Hell Is Not Separation from God

“Hell is not horrible due to alleged implements of torture or its temperature. (After all, it is described variously in Scripture as ‘outer darkness’ and a ‘lake of fire.’) Whatever the exact nature of this everlasting judgment, it is horrible ultimately for one reason only: God is present.” - Michael Horton

Discussion

I agree (and have long held to) the overall premise of Horton’s article, that eternal judgment is not a “separation from God,” but rather a particular experience of His very presence eternally, as he put it, God’s “inescapable presence forever with his face turned against them.”

But I think Horton misses a number of details that further his claim. Indeed, the first detail is that there is a distinction between “hell” (which I equate with the Greek term Hades) and “the lake of fire” (I believe also referred to by the Greek term Gehenna in some passages). It is the latter that is the eternal punishment (into which hell itself is cast, Rev. 20:14).

Second, I believe this statement misses hitting on a key few points:

Hell is not ultimately about fire, but about God. Whatever the exact nature of the physical punishments, the real terror awaiting the unrepentant is God himself and his inescapable presence forever with his face turned against them.

Evidence strongly suggests that the eternal immersion in fire is directly related to this presence of God that Horton is advocating for, so it is a false dichotomy to say “not … about fire, but about God.” Just as God is love (1 Jn 4:8, 16), the Bible is equally clear that God is a consuming fire (Dt 4:24, Heb 12:29). His burning countenance relates to how He jealously manifests His holiness within creation (against idolatry, Dt 4:23-24; against those counted unrighteous, Isa 33:14-15; those not showing reverence to Him, Heb 12:28-29; compare also Exo 24:17).
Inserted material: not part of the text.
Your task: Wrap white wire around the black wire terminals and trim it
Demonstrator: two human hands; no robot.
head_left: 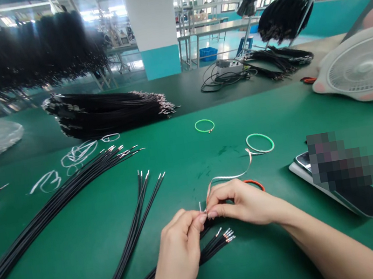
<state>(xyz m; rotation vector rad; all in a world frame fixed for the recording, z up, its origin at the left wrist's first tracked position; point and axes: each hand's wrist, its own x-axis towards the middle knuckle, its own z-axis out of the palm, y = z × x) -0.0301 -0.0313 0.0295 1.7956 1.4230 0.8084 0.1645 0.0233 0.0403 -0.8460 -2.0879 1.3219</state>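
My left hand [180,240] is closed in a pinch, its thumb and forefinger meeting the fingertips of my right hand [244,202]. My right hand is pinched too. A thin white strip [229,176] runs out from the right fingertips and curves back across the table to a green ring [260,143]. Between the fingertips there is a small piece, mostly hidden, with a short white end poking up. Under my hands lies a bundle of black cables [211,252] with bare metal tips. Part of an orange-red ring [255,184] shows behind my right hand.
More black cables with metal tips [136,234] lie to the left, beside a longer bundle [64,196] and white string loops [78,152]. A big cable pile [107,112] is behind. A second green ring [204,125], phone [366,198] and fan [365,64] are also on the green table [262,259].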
So the “exact nature of the physical punishments” is very much like immersion in fire, that is the point of the various statements.

And this leads to the third point, that Horton misses 2 Thess 1:9 as a key verse to also support this. In trying to “reconcile” that with Rev 14:10, he still (wrongly in my opinion) takes 2 Thess 1:9 to refer to a “separation from” (he states “cast away from”) God, but while the Greek preposition ἀπό (apo) followed by a genitive (ablative) object often indicates the idea of separation, grammatically it can also refer to either cause or means. And so could be translated “the eternal destruction by means of His presence and the glory of His might,” which fits with other parts of the Bible’s revelation about God’s destructive, holy presence against the unholy, unrighteous.

It seems to me Scripture points to the presence of God being the very cause/means by which the now (in eternity) raised from the dead, immortal, unrighteous, unholy unbelievers suffer eternally immersed in the fire of His wrath because they are not prepared (being still and forever unrighteous because of the lack of faith) to face the Holy countenance of God, yet they are fully equipped by their resurrection be immortal; and the combination of such holy fire and immortal body is an eternal destruction (ever burning, but never being consumed).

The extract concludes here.